Air Force TENCAP focuses on relatively small scale projects for short durations (less than two years). As such, it complements the more long-term, formal Air Force acquisitions process.

On the front end of the acquisition process, AF TENCAP searches for emerging technologies that can rapidly translate into a capability. When AF TENCAP identifies these, it initiates projects that sometimes serve as prototypes for large-scale acquisitions.

On the back end of the acquisition process, AF TENCAP looks for innovative ways to use systems that are already fielded in order to meet emerging needs. In some cases, these innovations preclude the need to develop expensive new equipment.

In order to understand warfighter needs, AF TENCAP uses the USAFWC direct liaison authorities to tie into every segment of the Air Force, from space to combat aviation to special operations.

One example of an ongoing AF TENCAP program is “ Talon HATE,” which is a communications pod for carriage on F-15C fighter aircraft. The pod will combine information from 4th and 5th generation aircraft, national sources and command and control assets. This data will be transmitted over a common data-link for use by joint aircraft, ships and ground stations. The single operational picture formed by Talon HATE will provide warfighters with a capability to more efficiently engage and defend against “next generation” threats.

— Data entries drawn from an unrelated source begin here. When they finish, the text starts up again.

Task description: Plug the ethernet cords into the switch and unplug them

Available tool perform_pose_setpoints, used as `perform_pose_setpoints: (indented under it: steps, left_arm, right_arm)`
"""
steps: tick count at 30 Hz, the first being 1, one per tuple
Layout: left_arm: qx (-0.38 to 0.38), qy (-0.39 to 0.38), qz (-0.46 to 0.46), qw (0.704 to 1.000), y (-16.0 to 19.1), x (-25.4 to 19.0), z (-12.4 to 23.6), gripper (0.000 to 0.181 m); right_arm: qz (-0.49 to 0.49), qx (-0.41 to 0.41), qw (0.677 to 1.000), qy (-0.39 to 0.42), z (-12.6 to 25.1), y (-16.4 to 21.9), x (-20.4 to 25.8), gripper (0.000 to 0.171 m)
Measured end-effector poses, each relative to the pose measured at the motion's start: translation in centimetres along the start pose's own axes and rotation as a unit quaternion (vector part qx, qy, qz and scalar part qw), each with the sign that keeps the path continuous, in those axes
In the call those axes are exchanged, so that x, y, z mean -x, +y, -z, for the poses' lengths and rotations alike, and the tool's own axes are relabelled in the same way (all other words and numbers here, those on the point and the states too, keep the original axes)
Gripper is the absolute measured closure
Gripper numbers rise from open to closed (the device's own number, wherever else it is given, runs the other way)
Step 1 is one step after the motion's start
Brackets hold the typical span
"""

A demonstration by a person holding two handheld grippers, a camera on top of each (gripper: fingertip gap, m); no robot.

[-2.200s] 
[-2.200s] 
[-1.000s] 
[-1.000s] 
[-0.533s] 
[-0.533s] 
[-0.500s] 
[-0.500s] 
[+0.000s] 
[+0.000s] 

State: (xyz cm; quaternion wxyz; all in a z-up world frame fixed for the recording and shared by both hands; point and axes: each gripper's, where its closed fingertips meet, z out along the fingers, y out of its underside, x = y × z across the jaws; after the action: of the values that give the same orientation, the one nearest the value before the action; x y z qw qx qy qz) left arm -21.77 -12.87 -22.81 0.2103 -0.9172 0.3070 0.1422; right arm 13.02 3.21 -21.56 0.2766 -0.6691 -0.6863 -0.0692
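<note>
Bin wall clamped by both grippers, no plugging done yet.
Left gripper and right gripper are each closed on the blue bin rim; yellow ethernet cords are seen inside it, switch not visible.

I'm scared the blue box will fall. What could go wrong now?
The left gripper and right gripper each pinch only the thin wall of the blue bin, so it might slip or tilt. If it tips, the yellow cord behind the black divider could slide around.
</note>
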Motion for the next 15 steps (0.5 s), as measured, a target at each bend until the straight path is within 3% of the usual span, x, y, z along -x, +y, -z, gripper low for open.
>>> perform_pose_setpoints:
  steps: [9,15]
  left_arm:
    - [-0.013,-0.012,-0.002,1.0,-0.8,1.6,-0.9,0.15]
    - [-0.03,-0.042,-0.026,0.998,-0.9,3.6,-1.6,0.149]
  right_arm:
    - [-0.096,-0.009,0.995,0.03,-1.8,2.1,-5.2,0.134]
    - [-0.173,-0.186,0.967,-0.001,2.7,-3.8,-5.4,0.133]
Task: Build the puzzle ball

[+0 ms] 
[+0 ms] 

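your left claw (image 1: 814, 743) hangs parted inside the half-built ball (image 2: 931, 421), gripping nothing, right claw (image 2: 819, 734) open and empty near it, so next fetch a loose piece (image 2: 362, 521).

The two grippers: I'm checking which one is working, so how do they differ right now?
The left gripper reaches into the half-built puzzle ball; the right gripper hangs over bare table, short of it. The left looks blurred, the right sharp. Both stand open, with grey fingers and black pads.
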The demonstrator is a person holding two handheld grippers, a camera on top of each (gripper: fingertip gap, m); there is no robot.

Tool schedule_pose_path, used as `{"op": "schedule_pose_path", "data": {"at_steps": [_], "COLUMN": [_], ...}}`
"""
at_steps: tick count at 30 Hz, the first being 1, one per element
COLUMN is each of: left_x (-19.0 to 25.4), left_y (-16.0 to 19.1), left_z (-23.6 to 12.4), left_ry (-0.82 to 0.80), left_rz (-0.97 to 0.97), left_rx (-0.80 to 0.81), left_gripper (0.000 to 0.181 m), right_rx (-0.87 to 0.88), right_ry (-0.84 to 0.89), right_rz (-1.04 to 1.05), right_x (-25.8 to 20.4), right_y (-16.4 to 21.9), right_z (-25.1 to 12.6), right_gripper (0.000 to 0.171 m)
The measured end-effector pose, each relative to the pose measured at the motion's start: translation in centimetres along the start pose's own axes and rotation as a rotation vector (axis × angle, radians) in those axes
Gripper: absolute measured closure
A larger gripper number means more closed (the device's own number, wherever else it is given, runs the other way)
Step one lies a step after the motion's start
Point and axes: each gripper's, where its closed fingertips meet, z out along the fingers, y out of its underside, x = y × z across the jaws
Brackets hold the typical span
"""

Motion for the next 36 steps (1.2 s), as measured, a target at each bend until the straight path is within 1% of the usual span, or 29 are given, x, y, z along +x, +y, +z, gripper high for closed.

Air Force TENCAP employs 30 active duty members, 20 contractors and 10 government civilians who all play unique roles. But, creating a functional organization that’s tasked with using innovation and creativity to create results is a tall task, especially in a military environment known for its rigid structure.

“We’ve made extensive efforts to encourage creativity and innovation, such as creating a flat organizational structure and allowing our members to cross pollinate and trade ideas,” Bunnell said.

DeKinder said AF TENCAP has even created an innovation zone in the office, an area specifically designed to allow members to gather and brainstorm.

“We have lot of smart people and if you give them room to run they can come up with amazing things,” Bunnell said. “We all will continue to focus on getting that national intelligence to the warfighter, getting satellite information not only in to the cockpit, but into every operational environment, whether its cyber or space. That’s our bread and butter.”